From: Jonathan Cameron <Jonathan.Cameron@Huawei.com>
To: Davidlohr Bueso <dave@stgolabs.net>
Cc: <fan.ni@samsung.com>, <dan.j.williams@intel.com>,
<alison.schofield@intel.com>, <ayush.m55@samsung.com>,
<a.manzanares@samsung.com>, <linux-cxl@vger.kernel.org>
Subject: Re: [PATCH 3/4] hw/cxl: Add scan media cmd support
Date: Tue, 12 Sep 2023 12:57:10 +0100 [thread overview]
Message-ID: <20230912125710.00001e7f@Huawei.com> (raw)
In-Reply-To: <20230908073152.4386-4-dave@stgolabs.net>
On Fri, 8 Sep 2023 00:31:51 -0700
Davidlohr Bueso <dave@stgolabs.net> wrote:
> Implement the poison list backup functionality by extending the
> qmp poison injection interface to add chunks beyond the poison
> limit and use it to recreate the poison list upon overflow.
>
> To this end two new lists are added, bkp and results, which are
> drained by moving elements from the backup to the results, which
> are consumed by the respective get scan media results cmd.
>
> Signed-off-by: Davidlohr Bueso <dave@stgolabs.net>
Hi Davidlohr,
A few comments inline, but all are superficial so I'll start carrying this
on my tree.

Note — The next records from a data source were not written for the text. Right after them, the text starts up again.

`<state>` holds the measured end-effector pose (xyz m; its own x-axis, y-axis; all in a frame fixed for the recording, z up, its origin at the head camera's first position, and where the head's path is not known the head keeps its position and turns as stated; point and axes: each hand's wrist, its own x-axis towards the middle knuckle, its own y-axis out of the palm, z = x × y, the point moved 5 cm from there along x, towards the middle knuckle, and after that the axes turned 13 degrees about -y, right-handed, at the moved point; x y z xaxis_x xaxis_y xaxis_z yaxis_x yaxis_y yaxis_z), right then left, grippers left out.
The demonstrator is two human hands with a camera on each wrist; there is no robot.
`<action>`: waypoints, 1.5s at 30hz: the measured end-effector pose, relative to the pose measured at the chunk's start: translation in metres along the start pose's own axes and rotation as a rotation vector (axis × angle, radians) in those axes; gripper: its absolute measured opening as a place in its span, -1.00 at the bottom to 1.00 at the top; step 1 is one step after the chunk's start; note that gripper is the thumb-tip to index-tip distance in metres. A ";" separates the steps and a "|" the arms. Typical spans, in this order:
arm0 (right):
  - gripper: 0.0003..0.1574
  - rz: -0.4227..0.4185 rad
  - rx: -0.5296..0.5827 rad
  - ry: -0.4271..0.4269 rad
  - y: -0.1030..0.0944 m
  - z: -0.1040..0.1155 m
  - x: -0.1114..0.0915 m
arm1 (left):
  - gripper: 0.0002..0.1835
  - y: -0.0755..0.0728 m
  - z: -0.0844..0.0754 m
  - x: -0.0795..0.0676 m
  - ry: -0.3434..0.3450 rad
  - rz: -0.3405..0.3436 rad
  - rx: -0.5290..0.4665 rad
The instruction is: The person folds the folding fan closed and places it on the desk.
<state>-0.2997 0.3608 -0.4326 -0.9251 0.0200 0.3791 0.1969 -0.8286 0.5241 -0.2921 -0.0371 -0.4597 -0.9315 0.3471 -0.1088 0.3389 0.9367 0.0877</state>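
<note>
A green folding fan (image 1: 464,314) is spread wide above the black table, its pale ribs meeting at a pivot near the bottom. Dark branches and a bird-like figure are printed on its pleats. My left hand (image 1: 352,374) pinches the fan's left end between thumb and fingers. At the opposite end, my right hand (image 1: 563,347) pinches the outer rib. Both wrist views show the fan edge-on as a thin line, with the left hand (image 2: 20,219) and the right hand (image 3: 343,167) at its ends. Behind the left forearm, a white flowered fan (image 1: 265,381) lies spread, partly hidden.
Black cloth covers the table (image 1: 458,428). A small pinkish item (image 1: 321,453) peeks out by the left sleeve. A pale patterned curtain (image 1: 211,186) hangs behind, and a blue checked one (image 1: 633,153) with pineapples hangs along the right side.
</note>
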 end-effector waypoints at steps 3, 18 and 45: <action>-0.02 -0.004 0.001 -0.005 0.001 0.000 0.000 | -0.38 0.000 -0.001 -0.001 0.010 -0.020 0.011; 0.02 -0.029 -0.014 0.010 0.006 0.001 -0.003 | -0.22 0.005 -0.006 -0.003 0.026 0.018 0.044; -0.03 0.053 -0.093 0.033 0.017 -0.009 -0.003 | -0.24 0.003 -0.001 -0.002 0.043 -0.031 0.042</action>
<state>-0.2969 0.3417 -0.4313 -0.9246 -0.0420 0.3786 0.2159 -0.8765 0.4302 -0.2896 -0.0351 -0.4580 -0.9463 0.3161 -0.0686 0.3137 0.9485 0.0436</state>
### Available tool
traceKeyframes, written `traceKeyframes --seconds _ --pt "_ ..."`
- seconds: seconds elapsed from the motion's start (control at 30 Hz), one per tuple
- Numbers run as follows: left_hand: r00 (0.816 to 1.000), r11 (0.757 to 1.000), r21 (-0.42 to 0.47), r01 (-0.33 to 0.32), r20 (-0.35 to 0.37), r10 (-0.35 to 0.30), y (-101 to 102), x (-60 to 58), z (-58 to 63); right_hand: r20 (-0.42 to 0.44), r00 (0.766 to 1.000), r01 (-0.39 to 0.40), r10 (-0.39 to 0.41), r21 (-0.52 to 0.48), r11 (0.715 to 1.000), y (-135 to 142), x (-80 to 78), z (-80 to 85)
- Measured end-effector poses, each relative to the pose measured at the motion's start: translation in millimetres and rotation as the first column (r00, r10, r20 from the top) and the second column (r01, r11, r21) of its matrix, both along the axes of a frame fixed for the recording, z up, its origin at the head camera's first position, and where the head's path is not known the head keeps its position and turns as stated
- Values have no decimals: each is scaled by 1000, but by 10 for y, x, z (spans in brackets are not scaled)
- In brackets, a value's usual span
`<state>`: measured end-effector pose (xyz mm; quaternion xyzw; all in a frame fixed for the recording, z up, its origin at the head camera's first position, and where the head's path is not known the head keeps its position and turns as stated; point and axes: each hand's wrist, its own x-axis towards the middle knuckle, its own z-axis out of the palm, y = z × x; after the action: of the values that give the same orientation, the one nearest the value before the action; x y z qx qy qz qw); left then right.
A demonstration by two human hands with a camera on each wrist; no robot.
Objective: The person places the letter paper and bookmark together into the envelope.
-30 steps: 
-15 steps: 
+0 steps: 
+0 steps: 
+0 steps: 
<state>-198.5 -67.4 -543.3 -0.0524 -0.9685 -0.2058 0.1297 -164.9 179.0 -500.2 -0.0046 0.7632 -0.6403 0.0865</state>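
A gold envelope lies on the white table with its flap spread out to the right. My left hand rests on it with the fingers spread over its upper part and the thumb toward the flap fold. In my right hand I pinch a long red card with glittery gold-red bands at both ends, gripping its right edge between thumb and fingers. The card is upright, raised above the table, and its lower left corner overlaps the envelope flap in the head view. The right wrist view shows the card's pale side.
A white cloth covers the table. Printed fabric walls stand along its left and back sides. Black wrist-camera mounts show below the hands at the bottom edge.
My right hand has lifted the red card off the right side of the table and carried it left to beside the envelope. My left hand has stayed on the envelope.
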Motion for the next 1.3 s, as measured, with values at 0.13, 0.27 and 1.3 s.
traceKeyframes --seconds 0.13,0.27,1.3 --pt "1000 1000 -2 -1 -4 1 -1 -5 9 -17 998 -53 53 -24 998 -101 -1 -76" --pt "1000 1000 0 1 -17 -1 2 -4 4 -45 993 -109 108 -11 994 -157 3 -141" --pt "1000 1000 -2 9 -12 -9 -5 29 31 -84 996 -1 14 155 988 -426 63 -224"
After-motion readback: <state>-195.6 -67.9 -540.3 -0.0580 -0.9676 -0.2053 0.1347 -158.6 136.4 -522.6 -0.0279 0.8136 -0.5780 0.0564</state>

Note I haven't yet tidied anything I commented on up.
Jonathan
> ---
> hw/cxl/cxl-mailbox-utils.c | 161 ++++++++++++++++++++++++++++++++++--
> hw/mem/cxl_type3.c | 22 +++--
> include/hw/cxl/cxl_device.h | 9 ++
> 3 files changed, 178 insertions(+), 14 deletions(-)
>
> diff --git a/hw/cxl/cxl-mailbox-utils.c b/hw/cxl/cxl-mailbox-utils.c
> index 3073222060ab..399ac03962db 100644
> --- a/hw/cxl/cxl-mailbox-utils.c
> +++ b/hw/cxl/cxl-mailbox-utils.c
> @@ -81,6 +81,7 @@ enum {
> #define INJECT_POISON 0x1
> #define CLEAR_POISON 0x2
> #define GET_SCAN_MEDIA_CAPABILITIES 0x3
> + #define SCAN_MEDIA 0x4
> DCD_CONFIG = 0x48,
> #define GET_DC_CONFIG 0x0
> #define GET_DYN_CAP_EXT_LIST 0x1
> @@ -1037,6 +1038,10 @@ static CXLRetCode cmd_media_get_poison_list(const struct cxl_cmd *cmd,
> out->flags = (1 << 1);
> stq_le_p(&out->overflow_timestamp, ct3d->poison_list_overflow_ts);
> }
> + if (scan_media_running(cci)) {
> + out->flags |= (1 << 2);
Define needed for the flag.
> + }
> +
> stw_le_p(&out->count, record_count);
> *len_out = out_pl_len;
> return CXL_MBOX_SUCCESS;
> @@ -1065,6 +1070,16 @@ static CXLRetCode cmd_media_inject_poison(const struct cxl_cmd *cmd,
> return CXL_MBOX_SUCCESS;
> }
> }
> + /*
> + * Freeze the list if there is an on-going scan media operation.
> + */
> + if (scan_media_running(cci)) {
> + /*
> + * XXX: Spec is ambiguous - is this case considered
> + * a successful return despite not adding to the list?
> + */
As below. Can't see this one getting clarified.
> + goto success;
> + }
>
> if (ct3d->poison_list_cnt == CXL_POISON_LIST_LIMIT) {
> return CXL_MBOX_INJECT_POISON_LIMIT;
> @@ -1080,6 +1095,7 @@ static CXLRetCode cmd_media_inject_poison(const struct cxl_cmd *cmd,
> */
> QLIST_INSERT_HEAD(poison_list, p, node);
> ct3d->poison_list_cnt++;
> +success:
> *len_out = 0;
>
> return CXL_MBOX_SUCCESS;
> @@ -1123,6 +1139,17 @@ static CXLRetCode cmd_media_clear_poison(const struct cxl_cmd *cmd,
> }
> }
>
> + /*
> + * Freeze the list if there is an on-going scan media operation.
Single line comment.
> + */
> + if (scan_media_running(cci)) {
> + /*
> + * XXX: Spec is ambiguous - is this case considered
> + * a successful return despite not removing from the list?
> + */
I think we are in impdef territory here, though happy to join the conversation
if you want to raise it in CXL consortium. Would need an errata though so
I suspect it will stay impdef with likely reasoning being.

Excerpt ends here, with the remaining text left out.